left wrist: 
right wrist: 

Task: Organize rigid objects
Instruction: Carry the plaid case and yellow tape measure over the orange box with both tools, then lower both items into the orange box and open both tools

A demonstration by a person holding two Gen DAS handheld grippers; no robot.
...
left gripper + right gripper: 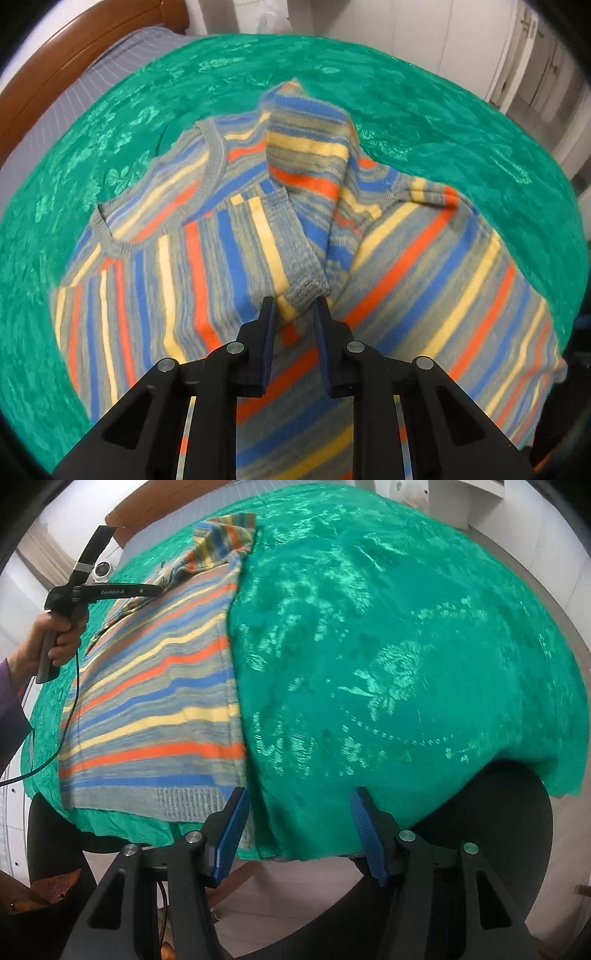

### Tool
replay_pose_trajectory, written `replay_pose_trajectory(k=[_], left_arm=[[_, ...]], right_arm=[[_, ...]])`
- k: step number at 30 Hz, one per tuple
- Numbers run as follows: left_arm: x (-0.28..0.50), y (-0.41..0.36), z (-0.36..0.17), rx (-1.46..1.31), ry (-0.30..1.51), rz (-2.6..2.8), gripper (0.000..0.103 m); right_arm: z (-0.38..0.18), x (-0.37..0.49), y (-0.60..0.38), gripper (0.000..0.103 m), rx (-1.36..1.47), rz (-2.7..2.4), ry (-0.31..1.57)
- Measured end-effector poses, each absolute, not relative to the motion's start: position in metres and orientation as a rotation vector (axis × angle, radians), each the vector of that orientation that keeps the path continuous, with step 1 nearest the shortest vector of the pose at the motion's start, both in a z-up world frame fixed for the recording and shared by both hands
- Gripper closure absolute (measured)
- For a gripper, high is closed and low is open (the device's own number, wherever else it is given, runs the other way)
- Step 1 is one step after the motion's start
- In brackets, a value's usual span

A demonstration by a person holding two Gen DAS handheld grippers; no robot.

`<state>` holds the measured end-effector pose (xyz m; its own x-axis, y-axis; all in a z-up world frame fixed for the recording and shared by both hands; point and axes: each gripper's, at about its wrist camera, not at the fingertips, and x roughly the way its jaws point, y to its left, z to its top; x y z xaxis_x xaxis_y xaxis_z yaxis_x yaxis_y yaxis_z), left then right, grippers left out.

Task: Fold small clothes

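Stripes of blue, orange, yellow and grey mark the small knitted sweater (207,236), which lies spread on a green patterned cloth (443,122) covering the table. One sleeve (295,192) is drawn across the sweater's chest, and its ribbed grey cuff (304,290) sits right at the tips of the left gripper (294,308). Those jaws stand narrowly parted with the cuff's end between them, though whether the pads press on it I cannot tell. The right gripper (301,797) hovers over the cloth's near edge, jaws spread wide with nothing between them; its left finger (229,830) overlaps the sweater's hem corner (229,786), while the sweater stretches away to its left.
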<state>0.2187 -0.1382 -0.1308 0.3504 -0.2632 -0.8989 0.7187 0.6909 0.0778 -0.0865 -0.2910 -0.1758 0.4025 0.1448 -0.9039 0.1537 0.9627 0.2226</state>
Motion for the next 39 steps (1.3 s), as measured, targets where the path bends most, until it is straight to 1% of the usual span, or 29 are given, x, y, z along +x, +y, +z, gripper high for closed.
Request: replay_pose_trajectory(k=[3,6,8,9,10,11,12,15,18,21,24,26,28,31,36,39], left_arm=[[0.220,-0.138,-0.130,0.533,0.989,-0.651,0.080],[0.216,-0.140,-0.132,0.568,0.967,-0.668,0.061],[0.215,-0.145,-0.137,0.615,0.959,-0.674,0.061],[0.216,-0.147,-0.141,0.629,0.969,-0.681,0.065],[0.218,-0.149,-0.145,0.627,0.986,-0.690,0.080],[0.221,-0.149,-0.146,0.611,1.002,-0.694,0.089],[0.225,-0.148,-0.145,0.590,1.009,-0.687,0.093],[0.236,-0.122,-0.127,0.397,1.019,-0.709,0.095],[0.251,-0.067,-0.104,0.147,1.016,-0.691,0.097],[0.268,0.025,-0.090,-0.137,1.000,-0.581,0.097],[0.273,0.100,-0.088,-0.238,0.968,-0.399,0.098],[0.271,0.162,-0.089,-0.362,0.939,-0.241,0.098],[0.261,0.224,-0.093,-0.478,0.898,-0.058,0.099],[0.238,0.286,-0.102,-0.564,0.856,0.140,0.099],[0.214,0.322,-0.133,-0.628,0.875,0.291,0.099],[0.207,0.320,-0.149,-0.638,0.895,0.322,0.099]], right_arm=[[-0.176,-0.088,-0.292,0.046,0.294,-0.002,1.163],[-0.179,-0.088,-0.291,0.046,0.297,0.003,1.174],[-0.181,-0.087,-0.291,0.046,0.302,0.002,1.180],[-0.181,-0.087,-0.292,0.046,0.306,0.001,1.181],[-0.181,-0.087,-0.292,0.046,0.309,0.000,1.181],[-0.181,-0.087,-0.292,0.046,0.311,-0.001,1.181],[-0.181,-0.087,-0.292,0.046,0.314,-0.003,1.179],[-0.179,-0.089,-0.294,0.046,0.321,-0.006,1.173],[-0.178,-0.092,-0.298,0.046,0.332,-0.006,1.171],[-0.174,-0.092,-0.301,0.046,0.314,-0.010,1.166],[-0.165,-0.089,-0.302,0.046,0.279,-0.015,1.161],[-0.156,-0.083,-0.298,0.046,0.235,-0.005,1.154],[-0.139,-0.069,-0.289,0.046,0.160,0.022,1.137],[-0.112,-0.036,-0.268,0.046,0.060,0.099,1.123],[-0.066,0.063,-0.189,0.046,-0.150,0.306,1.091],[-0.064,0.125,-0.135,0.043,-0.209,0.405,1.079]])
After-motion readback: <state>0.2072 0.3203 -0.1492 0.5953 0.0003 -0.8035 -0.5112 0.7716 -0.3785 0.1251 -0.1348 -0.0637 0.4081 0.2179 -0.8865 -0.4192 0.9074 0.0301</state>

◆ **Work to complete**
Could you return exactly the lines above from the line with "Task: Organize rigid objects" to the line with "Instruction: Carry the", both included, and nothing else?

◆ **Answer box**
Task: Organize rigid objects
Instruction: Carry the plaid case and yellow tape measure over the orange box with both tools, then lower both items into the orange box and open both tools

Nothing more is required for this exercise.